How to retract a message in RabbitMQ?

I've got something like a job queue over RabbitMQ and, upon a request to cancel a job, I'd like to retract the tasks that have not yet started processing (their messages have not been ack'd), which corresponds to retracting these messages from the queues that they've been routed to.
I haven't found this functionality in AMQP or in the RabbitMQ API; perhaps I haven't searched well enough? Or will I have to use a workaround (it's not hard, but still)?
I would solve this scenario by having the worker check some sort of authoritative data source to determine if the the job should proceed or not. For example, the worker would check the job's status in a database to see if the job was canceled already.
For scenarios where the speed of processing jobs may be faster than the speed with which the authoritative store can be updated and read, a less guaranteed data store that trades speed for other characteristics may be useful.
An example of this would be to use Redis as the store for canceling processing of a message instead of a relational DB like MySQL. Redis is very fast, but makes fewer guarantees regarding the data it holds, whereas MySQL is much slower, but offers more guarantees about the data it holds.
In the end, the concept of checking with another source for whether or not to process a message is the same, but the way you implement that depends on your particular scenario.
RabbitMQ doesn't let you modify or delete messages after they've been enqueued. For that, you want some kind of database to hold the state of each job, and to use RabbitMQ to notify interested parties of changes in that state.
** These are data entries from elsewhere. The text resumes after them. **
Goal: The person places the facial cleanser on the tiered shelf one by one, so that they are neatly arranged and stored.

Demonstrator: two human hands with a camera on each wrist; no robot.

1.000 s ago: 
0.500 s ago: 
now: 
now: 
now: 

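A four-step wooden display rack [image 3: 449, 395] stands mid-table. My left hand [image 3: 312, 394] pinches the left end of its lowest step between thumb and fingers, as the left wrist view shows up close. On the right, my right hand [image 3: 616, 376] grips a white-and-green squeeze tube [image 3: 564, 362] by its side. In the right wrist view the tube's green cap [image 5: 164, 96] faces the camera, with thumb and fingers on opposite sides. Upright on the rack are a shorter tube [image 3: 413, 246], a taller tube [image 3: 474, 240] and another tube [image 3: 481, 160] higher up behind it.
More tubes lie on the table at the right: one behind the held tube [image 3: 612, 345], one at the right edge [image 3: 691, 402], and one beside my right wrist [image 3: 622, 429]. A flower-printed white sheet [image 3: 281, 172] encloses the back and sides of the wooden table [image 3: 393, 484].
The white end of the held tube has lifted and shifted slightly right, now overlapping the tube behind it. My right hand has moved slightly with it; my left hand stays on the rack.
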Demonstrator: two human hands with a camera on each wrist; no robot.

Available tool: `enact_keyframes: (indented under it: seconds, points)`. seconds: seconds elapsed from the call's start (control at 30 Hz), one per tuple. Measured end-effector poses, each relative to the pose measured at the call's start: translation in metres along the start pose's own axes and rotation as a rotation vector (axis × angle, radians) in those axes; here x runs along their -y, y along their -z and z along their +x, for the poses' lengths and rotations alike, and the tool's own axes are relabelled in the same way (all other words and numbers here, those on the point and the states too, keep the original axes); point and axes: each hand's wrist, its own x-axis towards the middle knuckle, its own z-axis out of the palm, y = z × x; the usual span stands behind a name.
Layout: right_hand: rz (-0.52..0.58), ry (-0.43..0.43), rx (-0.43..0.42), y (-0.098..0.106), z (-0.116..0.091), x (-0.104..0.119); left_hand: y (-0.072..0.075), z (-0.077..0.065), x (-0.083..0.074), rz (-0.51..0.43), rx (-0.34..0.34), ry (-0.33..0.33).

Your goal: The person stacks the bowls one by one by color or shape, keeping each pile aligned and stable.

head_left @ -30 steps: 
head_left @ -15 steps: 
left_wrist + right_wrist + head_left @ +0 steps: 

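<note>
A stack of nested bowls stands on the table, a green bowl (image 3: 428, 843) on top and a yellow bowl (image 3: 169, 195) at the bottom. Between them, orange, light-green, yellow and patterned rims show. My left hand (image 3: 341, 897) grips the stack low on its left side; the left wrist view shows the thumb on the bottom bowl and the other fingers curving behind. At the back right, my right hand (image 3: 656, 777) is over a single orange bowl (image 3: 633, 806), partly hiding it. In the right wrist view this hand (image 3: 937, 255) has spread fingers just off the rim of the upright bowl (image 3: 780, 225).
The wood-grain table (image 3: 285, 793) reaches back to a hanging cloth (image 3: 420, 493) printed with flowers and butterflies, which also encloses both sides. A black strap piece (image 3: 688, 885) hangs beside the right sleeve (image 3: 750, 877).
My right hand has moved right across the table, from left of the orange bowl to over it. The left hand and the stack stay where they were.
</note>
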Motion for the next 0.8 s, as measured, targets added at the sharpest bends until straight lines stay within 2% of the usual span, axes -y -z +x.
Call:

For lowish volumes, you can kludge it together with a queue per job. Create the queue, post the job description to the queue, announce the name of the queue to the workers. If the job needs to be cancelled before it is processed, deleted the job's queue; when the workers come to fetch the job description, they'll notice the queue has vanished.
Lighterweight and generally better would be to use redis or another key/value store to hold the job state (with a deleted or absent record meaning a cancelled or nonexistent job) and to use rabbitmq to notify about new/removed/changed records in the key/value store.
At least two ways to achieve your target:
basic.reject will requeue message if requeue=true is set (otherwise it will reject message).
(supported since RabbitMQ 2.0.0; see http://www.rabbitmq.com/blog/2010/08/03/well-ill-let-you-go-basicreject-in-rabbitmq/).
basic.recover will ask broker to redeliver unacked messages on channel.
You need to subscribe to all the queues to which messages have been routed, and consume them with ack.
For instance if you publish to a topic exchange with "test" as the routing key, and there are 3 persistent queues which subscribe to "test" you would need to consume those three queues. It might be better to add another queue which your consumer processes would also listen too, and tell them to ignore those messages.
An alternative, since you are using RabbitMQ, is to write a custom exchange plugin that will accept some out of band instruction to clear all queues. For instance you might have that exchange read a special message header that tells it to clear all queues to which this message is destined. This does require writing Erlang code, but there are 4 different exchange types implemented so you would only need to copy the most similar one and write the code for the new bahaviours. If you only use custom headers for this, then the body of the message can be a normal message for the consumers.
To sum up:
1) the publisher needs to consume the messages itself
2) the publisher can send a special message in a special queue to tell consumers to ignore the message
3) the publisher can send a special message to a custom exchange that will clear any existing messages from the queues before sending this special message to consumers.